*Work required*. Everything from the line with "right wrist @" to the last line of the listing must be retyped exactly, both ends included, with the pictures dropped.

[Opening Stored data section]

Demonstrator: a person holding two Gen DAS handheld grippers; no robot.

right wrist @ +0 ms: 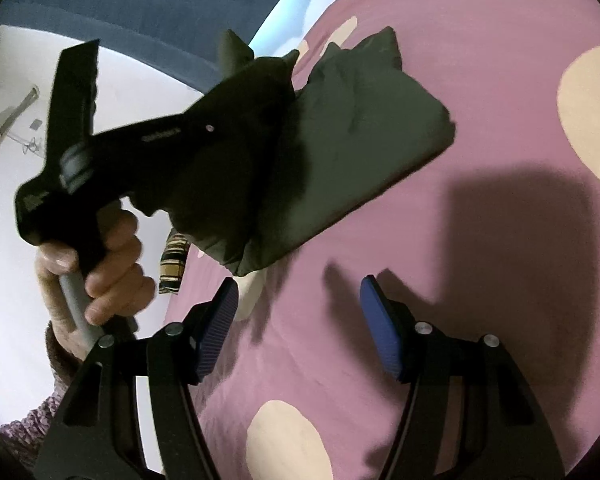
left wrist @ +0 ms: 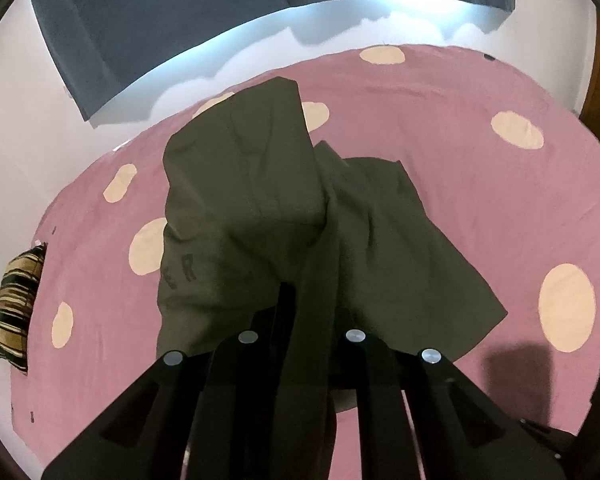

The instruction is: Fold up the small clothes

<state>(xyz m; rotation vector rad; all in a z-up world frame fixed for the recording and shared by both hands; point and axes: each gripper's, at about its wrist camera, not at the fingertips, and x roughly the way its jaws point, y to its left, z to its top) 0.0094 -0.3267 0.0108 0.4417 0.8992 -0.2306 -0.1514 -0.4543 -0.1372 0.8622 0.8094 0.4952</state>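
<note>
Pink bedsheet with cream dots (left wrist: 460, 200): left gripper (left wrist: 306, 300) pinches olive-green cotton garment (left wrist: 252, 184); right gripper (right wrist: 298, 328) fingers spread, empty.

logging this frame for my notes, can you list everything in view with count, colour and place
garment: one, olive green with dark lettering, bunched on the bedspread, one part lifted in the left claw
bedspread: one, pink with cream oval spots, covers the whole work surface
curtain: one, grey-blue, hanging behind the far edge of the bedspread
striped cushion: one, black and tan stripes, at the bedspread's left edge
left claw: one, black, shut on a fold of the garment
right claw: one, black with blue pads, open and empty above the bedspread
hand: one, gripping the left claw's handle, knitted sleeve below it
</note>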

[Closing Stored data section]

*Completed task*.
right wrist @ +0 ms: 
left wrist @ +0 ms: 

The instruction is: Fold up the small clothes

<state>(xyz m; rotation vector rad; all in a z-up world frame fixed for the recording and shared by both hands; point and axes: each gripper's, at about its wrist camera, not at the fingertips, and x roughly the way its jaws point, y to its left, z to its top) 0.0094 -0.3267 0.0108 0.4417 0.8992 -0.2306 -0.1514 -0.4543 -0.1372 0.8622 0.8094 0.4952</state>
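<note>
Pink bedsheet with cream dots (left wrist: 460, 200): left gripper (left wrist: 306, 300) pinches olive-green cotton garment (left wrist: 252, 184); right gripper (right wrist: 298, 328) fingers spread, empty.

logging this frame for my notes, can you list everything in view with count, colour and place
garment: one, olive green with dark lettering, bunched on the bedspread, one part lifted in the left claw
bedspread: one, pink with cream oval spots, covers the whole work surface
curtain: one, grey-blue, hanging behind the far edge of the bedspread
striped cushion: one, black and tan stripes, at the bedspread's left edge
left claw: one, black, shut on a fold of the garment
right claw: one, black with blue pads, open and empty above the bedspread
hand: one, gripping the left claw's handle, knitted sleeve below it
</note>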

This answer is now complete.